- _WORK REQUIRED_: The lines below, from the one containing "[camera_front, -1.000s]" through the one containing "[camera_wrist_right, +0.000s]", should be set down exactly, with no pictures and nothing else.

- _RECORDED INFORMATION_:

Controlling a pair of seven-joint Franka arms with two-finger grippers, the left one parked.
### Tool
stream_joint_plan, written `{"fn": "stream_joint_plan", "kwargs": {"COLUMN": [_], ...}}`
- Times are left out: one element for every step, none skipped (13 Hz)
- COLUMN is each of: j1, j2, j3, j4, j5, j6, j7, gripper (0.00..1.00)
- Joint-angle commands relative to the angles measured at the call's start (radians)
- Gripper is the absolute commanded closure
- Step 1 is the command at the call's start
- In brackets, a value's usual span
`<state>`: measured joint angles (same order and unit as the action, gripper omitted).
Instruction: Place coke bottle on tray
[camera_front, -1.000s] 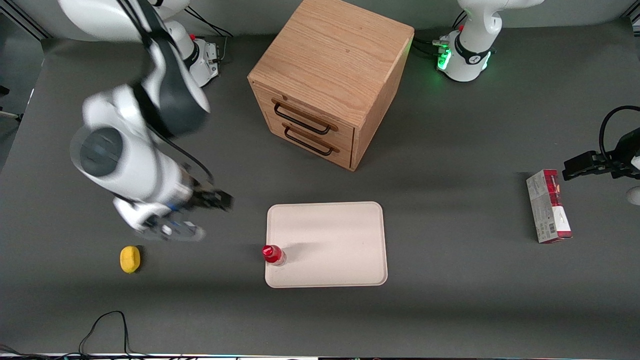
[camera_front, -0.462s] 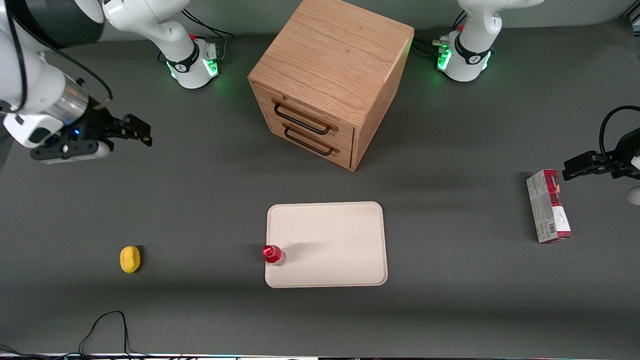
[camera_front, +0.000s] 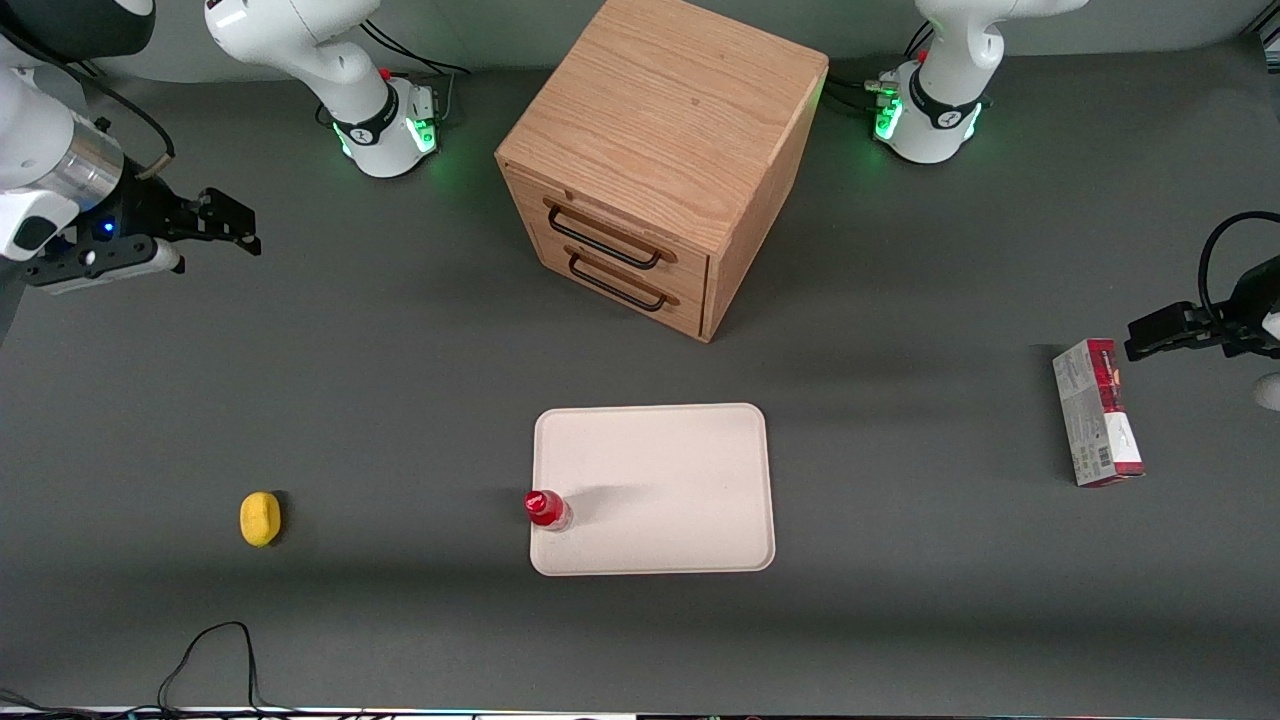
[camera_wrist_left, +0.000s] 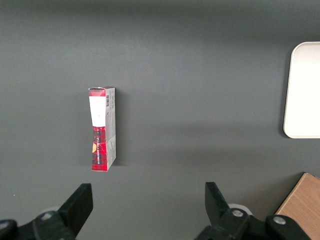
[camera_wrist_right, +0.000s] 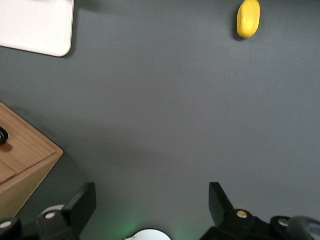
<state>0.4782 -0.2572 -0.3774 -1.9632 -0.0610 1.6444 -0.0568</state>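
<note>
Red coke bottle (camera_front: 546, 509) stands upright on tray (camera_front: 660, 470), at its edge twd working arm's end. We see gripper (camera_front: 222, 222) w/ fingers spread, empty, well apart.

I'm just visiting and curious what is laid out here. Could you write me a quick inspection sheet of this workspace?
Surface: dark grey table, matte.
Job's things: coke bottle upright at the edge of the tray, toward the working arm's end.
Clutter: wooden drawer cabinet, both drawers shut; yellow lemon-like object; red-and-grey carton lying flat toward the parked arm's end.
Grippers: gripper open, empty, raised well away from the bottle.
Cables: black cable at the table edge nearest the camera.
Surroundings: arm bases lit green.
</note>
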Motion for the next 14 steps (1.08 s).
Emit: {"fn": "stream_joint_plan", "kwargs": {"j1": [-0.117,-0.257,-0.358,-0.412,-0.438,-0.455,-0.448,-0.444,-0.443,-0.443,-0.438,-0.435,-0.426,-0.420], "j2": [0.021,0.048,0.074,0.088,0.129,0.156,0.176,0.191,0.203,0.211,0.213,0.211,0.213,0.214], "j3": [0.067,0.204,0.300,0.337,0.347,0.359,0.364,0.367,0.367,0.368,0.367,0.364,0.362,0.361], "j4": [0.010,0.039,0.065,0.093,0.148,0.174,0.205,0.222,0.240,0.245,0.245,0.244,0.244,0.245], "j5": [-0.014,0.025,0.064,0.069,0.070,0.072,0.072,0.072,0.072,0.073,0.093,0.124,0.128,0.129], "j6": [-0.024,-0.043,-0.047,-0.064,-0.104,-0.109,-0.109,-0.110,-0.110,-0.109,-0.109,-0.107,-0.107,-0.107], "j7": [0.028,0.006,-0.021,-0.044,-0.098,-0.098,-0.098,-0.095,-0.097,-0.095,-0.089,-0.089,-0.087,-0.086], "gripper": [0.00,0.00,0.00,0.00,0.00,0.00,0.00,0.00,0.00,0.00,0.00,0.00,0.00,0.00]}}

- _SOLUTION BELOW_:
[camera_front, -1.000s] 
[camera_front, -0.462s] 
[camera_front, +0.000s] 
[camera_wrist_left, +0.000s] 
[camera_wrist_right, +0.000s] 

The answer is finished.